Aligning sequences¶
With the simulated data finally ready and QC’d, we can now align them onto the original (unmodified) 4-chromosome D. melanogaster assembly. Let’s drop the QUAL threshold to 25 (better for the lower depth samples) and set the alignment-distance deconvolution (-d
) to 0
to disable it, lest we accidentally hamper our ability to find big inversions.
%%bash
sizes=("small" "medium" "large" "xl")
for size in "${sizes[@]}"; do
DIR="simulated_data/linked_reads/${size}/depths"
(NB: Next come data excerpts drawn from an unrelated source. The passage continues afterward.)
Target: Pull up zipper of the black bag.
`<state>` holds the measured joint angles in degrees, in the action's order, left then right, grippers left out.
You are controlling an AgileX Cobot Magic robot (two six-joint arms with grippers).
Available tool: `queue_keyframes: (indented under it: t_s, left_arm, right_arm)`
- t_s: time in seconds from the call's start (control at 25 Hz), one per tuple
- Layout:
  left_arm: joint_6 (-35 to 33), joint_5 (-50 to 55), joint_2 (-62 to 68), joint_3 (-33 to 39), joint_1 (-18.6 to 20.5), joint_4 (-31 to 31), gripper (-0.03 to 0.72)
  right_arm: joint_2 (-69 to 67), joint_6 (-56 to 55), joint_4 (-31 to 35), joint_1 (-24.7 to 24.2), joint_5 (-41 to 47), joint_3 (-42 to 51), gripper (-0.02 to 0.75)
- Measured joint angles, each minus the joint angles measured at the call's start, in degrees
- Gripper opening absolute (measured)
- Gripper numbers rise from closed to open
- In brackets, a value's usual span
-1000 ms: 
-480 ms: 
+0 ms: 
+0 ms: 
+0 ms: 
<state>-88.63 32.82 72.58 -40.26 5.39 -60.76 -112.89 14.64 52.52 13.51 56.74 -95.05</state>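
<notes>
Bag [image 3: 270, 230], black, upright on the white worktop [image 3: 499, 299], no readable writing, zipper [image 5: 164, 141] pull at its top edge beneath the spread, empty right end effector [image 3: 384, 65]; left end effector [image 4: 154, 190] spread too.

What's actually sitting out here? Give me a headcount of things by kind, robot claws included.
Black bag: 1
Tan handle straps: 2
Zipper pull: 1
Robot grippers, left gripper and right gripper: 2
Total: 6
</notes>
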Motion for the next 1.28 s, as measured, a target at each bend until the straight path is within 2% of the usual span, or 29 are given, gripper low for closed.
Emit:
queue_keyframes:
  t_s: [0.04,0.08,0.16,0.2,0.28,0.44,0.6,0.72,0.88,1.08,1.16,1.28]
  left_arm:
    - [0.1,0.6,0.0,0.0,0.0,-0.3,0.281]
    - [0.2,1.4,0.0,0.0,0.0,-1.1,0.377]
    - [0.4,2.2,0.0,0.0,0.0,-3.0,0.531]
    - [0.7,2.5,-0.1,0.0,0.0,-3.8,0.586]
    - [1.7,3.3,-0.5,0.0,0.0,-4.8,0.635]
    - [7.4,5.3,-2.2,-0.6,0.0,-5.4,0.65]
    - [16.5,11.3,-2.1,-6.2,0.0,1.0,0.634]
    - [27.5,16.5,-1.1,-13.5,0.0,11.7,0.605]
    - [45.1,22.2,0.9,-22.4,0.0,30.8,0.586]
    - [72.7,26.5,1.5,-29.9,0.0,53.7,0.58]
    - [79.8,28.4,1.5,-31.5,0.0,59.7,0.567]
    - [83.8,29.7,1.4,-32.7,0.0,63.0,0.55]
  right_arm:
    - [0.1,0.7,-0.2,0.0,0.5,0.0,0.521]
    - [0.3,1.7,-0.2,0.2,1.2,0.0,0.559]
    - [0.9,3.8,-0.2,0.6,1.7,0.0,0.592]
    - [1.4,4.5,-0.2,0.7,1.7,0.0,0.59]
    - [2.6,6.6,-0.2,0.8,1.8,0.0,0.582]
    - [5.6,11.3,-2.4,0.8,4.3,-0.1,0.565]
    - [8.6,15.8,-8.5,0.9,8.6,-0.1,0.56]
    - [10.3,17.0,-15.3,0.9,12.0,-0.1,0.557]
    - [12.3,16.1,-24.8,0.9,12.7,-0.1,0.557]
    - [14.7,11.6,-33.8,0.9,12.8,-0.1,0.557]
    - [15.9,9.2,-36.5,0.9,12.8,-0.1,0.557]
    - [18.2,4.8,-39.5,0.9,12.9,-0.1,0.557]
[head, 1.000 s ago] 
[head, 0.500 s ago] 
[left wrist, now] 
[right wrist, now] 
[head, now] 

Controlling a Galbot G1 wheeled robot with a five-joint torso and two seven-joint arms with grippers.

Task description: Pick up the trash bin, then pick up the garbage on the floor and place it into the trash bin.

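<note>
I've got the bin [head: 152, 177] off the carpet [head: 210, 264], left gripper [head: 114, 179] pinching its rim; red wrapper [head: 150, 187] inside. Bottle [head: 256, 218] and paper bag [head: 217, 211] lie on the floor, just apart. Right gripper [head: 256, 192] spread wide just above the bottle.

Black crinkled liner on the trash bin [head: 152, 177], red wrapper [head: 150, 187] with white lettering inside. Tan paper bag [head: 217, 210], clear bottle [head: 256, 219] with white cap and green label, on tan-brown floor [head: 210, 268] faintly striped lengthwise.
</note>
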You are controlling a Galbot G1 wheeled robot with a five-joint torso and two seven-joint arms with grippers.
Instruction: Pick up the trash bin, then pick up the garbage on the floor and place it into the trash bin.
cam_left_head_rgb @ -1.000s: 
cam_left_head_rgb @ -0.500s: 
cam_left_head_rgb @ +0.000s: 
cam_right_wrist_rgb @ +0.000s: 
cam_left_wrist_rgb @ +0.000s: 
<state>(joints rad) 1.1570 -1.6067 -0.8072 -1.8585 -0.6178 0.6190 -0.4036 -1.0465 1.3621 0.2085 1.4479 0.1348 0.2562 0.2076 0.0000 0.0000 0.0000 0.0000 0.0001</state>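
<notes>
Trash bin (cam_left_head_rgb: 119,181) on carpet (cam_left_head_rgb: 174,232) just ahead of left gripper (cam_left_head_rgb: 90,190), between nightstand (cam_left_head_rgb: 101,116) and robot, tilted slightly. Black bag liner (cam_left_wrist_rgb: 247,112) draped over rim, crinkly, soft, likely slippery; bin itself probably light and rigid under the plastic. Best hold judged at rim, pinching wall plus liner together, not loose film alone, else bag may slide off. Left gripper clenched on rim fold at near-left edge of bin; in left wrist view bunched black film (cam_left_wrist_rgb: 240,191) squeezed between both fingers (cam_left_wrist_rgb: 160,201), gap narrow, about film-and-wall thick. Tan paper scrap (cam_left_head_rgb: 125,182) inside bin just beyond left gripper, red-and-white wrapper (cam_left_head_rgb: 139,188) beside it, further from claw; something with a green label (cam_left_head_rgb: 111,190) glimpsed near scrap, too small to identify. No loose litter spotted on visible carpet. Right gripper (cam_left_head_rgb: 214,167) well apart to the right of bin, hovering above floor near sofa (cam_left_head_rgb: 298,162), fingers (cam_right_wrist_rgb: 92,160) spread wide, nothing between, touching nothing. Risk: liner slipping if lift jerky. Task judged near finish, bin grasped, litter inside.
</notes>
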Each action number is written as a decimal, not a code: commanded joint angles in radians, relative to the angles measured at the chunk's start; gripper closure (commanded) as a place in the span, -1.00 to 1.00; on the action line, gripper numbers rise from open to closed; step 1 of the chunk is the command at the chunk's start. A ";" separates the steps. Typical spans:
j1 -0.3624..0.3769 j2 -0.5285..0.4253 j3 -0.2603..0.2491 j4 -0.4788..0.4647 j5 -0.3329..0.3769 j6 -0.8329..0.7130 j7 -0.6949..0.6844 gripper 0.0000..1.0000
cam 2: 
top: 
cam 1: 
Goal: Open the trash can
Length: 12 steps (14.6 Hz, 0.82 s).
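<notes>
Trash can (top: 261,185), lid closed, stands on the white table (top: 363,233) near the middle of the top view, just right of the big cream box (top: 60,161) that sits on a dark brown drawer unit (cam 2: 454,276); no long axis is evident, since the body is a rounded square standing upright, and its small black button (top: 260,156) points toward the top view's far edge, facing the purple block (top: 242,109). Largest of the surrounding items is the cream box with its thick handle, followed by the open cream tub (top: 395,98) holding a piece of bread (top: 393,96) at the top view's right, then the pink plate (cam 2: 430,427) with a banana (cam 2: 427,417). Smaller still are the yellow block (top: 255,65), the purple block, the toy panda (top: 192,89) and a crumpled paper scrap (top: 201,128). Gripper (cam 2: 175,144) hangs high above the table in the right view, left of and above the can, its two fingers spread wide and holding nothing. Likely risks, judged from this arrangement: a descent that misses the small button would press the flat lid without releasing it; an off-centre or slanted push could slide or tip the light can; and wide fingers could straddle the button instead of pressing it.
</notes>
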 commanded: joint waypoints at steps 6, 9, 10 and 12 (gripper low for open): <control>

OUTDIR="simulated_data/alignments/${size}/"
harpy align bwa --skip-reports -q 25 -d 0 -t 22 -o $OUTDIR -g dmel_genome/dmel_2_3.fa $DIR
done
Calling SNPs¶
After aligning, we need to call SNPs. This needs to be done per size class and per depth, since the Harpy snp calling process calls for all samples supplied at once and the output is a single BCF file of the SNPs for all the supplied samples.
%%bash
sizes=("small" "medium" "large" "xl")
depths=("05X" "2X" "5X" "10X" "20X")
for size in "${sizes[@]}"; do
DIR="simulated_data/alignments/${size}/"
for depth in "${depths[@]}"; do
OUTDIR="simulated_data/called_snps/${size}/${depth}"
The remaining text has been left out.